Потом человек все равно забывается, скучнеет, мрачнеет, мутнеет; его поглощают тяжкие будни, бренная жизнь. Представьте себе окно, которое давно не мыли. Искусство дарит эмоции, которые это «окно» чистят.
– Тем не менее, мне кажется, нужно быть в известном смысле конъюнктурщиком, когда ты казах, живущий в России, и мечтаешь поставить пьесу о родном народе на тамошних театральных сценах. Как вам удается добиваться постановок во времена, когда для развития культуры «малых» (в российском контексте) народов там нет места, ведь, ваши пьесы ставят в российских театрах, пусть не главных сценах страны, но ставят.
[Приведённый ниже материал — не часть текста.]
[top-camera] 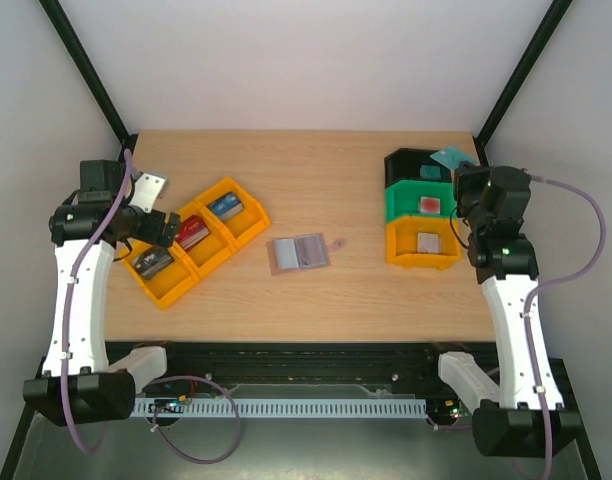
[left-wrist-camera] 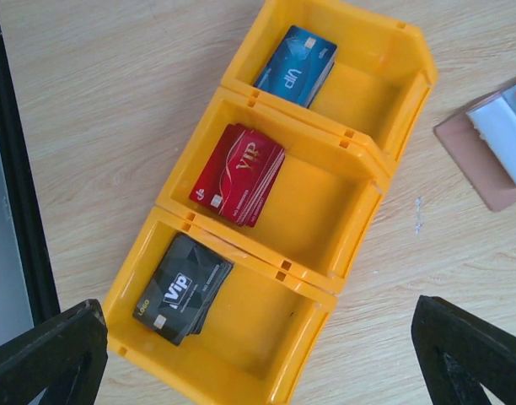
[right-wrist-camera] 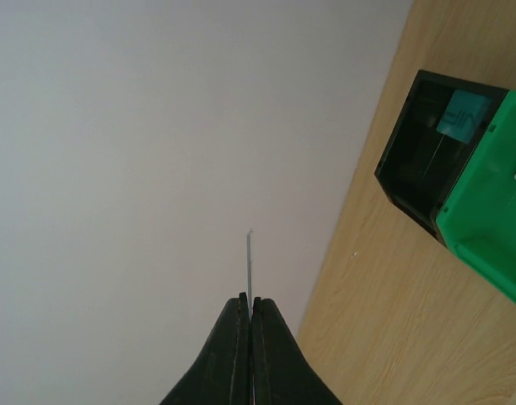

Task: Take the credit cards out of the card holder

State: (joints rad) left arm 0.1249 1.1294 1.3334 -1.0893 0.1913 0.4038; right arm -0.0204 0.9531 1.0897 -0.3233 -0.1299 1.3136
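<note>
The card holder [top-camera: 299,253] lies open on the table's middle, pale blue-grey inside up; its brownish-pink edge shows in the left wrist view [left-wrist-camera: 481,160]. My right gripper [right-wrist-camera: 251,302] is shut on a thin teal card [right-wrist-camera: 249,261], seen edge-on, held above the black bin [right-wrist-camera: 418,160]. From above, that teal card [top-camera: 449,158] sticks out at the far right by the right gripper [top-camera: 462,178]. My left gripper [left-wrist-camera: 258,308] is open and empty above the row of orange bins [left-wrist-camera: 342,211]. These hold a blue card [left-wrist-camera: 297,66], a red card [left-wrist-camera: 239,174] and a black card [left-wrist-camera: 183,288].
At the right stand a black bin [top-camera: 411,165] with a teal card inside [right-wrist-camera: 459,118], a green bin [top-camera: 418,203] and an orange bin [top-camera: 421,245], each with a card. A whitish-grey flat plate [top-camera: 149,187] shows by the left wrist. Black frame posts rise at the back corners.
</note>
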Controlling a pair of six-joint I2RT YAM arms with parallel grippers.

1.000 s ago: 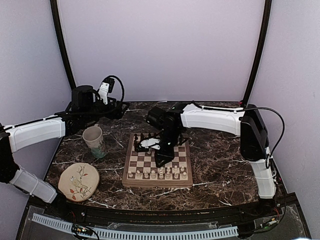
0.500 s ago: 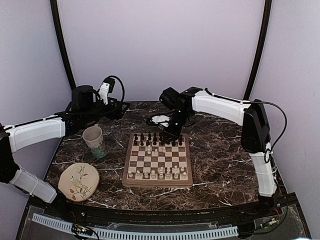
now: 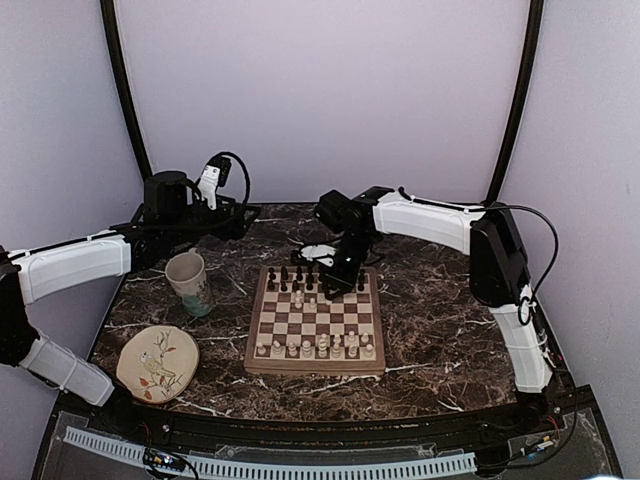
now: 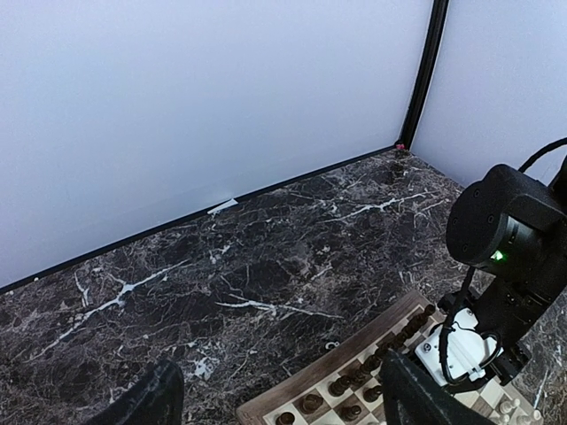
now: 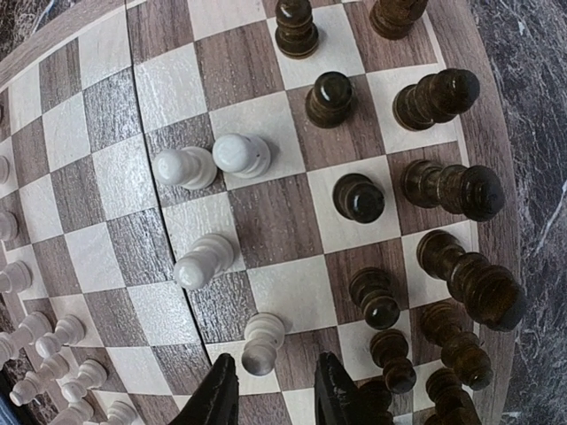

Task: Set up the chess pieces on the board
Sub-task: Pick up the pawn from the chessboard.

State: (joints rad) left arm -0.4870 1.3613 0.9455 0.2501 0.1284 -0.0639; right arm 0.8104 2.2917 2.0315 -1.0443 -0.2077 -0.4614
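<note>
The right gripper (image 5: 270,390) holds its fingers (image 5: 217,398) slightly parted and empty. The tips point down just short of a cream pawn (image 5: 261,341), one of four strays (image 5: 204,261) in the middle squares, so it looks lined up to pinch that pawn. The board (image 3: 262,362) lies mid-table (image 3: 430,320), with dark pieces (image 5: 443,186) crowding its far rows and cream pieces (image 3: 315,346) lining its near edge, where the strays likely belong. The left gripper (image 4: 279,390) hangs over the table's far left corner with its fingers (image 4: 146,398) spread wide on nothing, apparently kept clear of the other arm.
</note>
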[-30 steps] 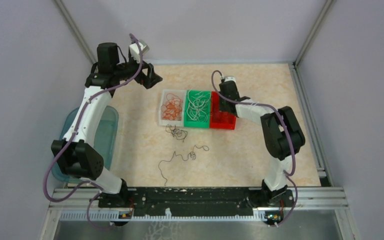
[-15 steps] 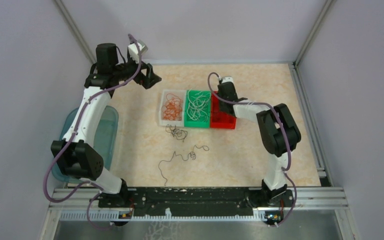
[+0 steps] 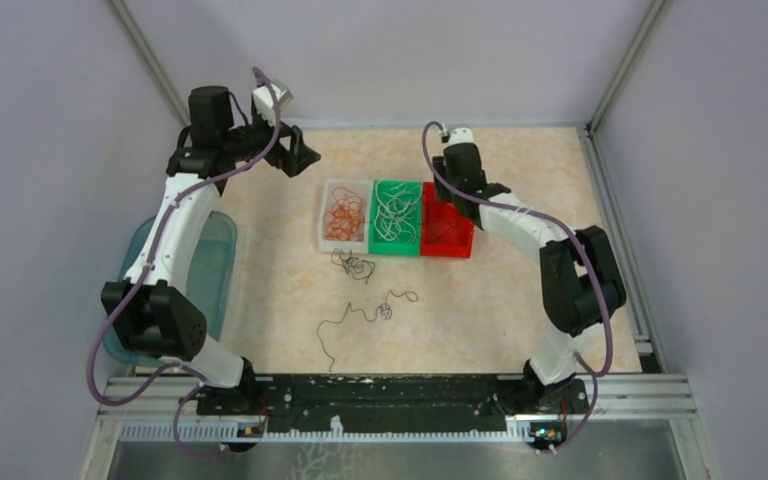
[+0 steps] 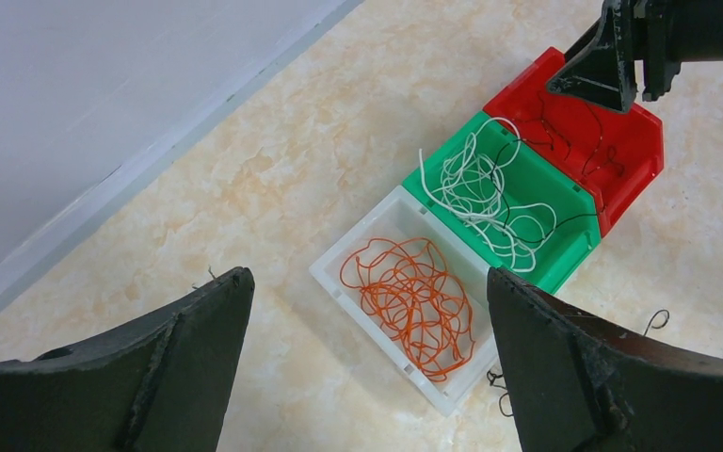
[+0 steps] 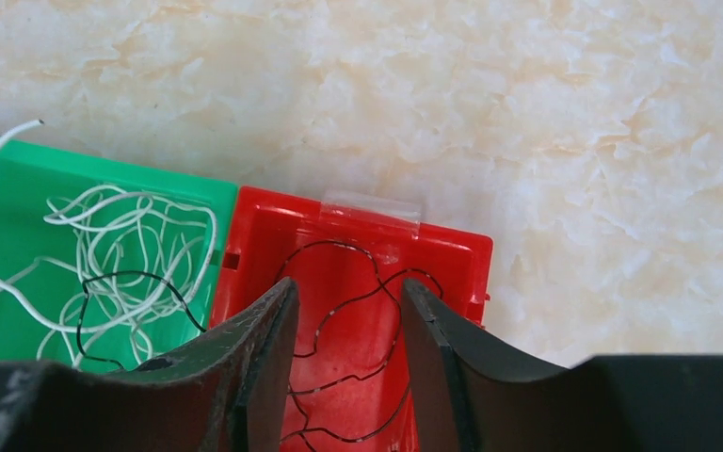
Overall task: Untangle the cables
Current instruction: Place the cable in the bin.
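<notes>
- right fingers: parted, gripping nothing, above red bin; thin curly black cable lies in the bin below the gap.
- left fingers: spread wide, empty, well apart from all cables.
- orange cables: tangled, in white bin.
- white cables: in green bin.
- loose black cables: on worktop, near the bins.

White bin, green bin and red bin stand touching in a row on the marbled table.

right gripper: jaws parted from shut | wrist drew back toward the far end of the red bin | right elbow swung outward to the right
</notes>
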Robot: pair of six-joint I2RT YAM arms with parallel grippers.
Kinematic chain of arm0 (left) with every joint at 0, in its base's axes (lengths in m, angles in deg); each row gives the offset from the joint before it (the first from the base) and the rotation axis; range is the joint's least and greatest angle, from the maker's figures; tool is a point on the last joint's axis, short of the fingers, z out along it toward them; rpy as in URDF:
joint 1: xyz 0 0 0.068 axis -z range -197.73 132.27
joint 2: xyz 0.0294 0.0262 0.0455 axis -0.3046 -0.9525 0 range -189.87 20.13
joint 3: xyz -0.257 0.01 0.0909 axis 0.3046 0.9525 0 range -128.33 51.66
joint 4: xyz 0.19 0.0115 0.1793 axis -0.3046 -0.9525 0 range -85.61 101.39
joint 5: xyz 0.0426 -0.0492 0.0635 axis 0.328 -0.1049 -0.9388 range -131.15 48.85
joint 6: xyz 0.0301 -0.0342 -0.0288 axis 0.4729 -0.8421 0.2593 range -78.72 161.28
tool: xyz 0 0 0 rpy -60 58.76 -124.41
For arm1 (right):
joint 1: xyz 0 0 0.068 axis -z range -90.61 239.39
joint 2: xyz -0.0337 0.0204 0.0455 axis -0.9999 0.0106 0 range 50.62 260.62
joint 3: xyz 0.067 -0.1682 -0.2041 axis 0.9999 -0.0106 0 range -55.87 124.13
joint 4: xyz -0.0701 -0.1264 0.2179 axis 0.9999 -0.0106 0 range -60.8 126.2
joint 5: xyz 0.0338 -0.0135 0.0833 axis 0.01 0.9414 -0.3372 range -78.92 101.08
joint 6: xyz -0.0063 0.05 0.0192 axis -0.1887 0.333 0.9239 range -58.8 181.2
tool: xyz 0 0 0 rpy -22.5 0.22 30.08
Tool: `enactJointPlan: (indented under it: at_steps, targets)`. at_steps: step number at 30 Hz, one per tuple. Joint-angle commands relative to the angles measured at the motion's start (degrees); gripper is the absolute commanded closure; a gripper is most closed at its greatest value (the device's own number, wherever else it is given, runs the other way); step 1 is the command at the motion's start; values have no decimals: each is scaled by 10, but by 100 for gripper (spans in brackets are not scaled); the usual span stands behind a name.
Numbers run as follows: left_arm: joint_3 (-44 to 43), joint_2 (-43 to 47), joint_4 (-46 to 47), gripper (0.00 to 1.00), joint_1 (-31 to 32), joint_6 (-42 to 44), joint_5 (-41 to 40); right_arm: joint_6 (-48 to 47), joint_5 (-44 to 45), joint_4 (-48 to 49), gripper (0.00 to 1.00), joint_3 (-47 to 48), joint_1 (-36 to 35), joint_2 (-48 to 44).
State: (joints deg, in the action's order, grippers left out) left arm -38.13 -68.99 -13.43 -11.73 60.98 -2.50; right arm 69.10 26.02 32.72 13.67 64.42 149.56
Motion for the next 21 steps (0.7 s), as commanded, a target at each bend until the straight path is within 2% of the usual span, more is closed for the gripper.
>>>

– Я никогда не писал из конъюнктурных соображений. Все пьесы написаны без стремления кому-либо угодить или попасть в струю. Тому доказательство – факт, что мои тексты имеют непростую театральную судьбу. В них зачастую есть и жесткость, и бескомпромиссность, и социальность – это отпугивает театры, которым нужны комедии, что-нибудь легкое, ненапряжное. Если бы я следовал конъюнктуре, я бы писал новогодние сказки или водевили про обманутых мужей, переодевания и любовные интриги. Это и с финансовой точки зрения было бы выгодно, но мне жаль тратить на это свое время. Казахский колорит не привлекает режиссеров в России, а напротив, ставит в тупик. Сделать спектакль по «Берушам» не так просто, ведь на главные роли требуются русскоговорящие актеры со среднеазиатским бэкграундом. При всей широте проблематики это весьма специфичный текст. Он, как и его герои, завис между двумя мирами, пьеса не укладывается ни в казахский театр, ни в российский. До последнего времени получалось так, что «Беруши» ставили либо с русскими актерами, либо с актерами-казахами, но на казахском языке. Спектакли были по-своему интересны, но чего-то все время не хватало. Я надеюсь, что в ближайшее время это изменится. Замечательный режиссер Галя Пьянова из АРТиШОКа, с которой я уже несколько лет знаком, хочет поставить «Беруши» этой осенью в Алматы. В этой постановке все требования будут соблюдены, и, зная талант режиссера, я жду этой постановки с большим интересом. А, к примеру, пьеса «Магазин» при всей своей публицистичности и злободневности только недавно получила сценическое воплощение – в Альметьевском драматическом театре (Татарстан). Два года текст лежал без движения, хотя в свое время он завоевал первое место на конкурсе фестиваля «Золотая Маска». Я к этому отношусь философски: если пьеса действительно хороша, она будет поставлена рано или поздно. Всему свое время.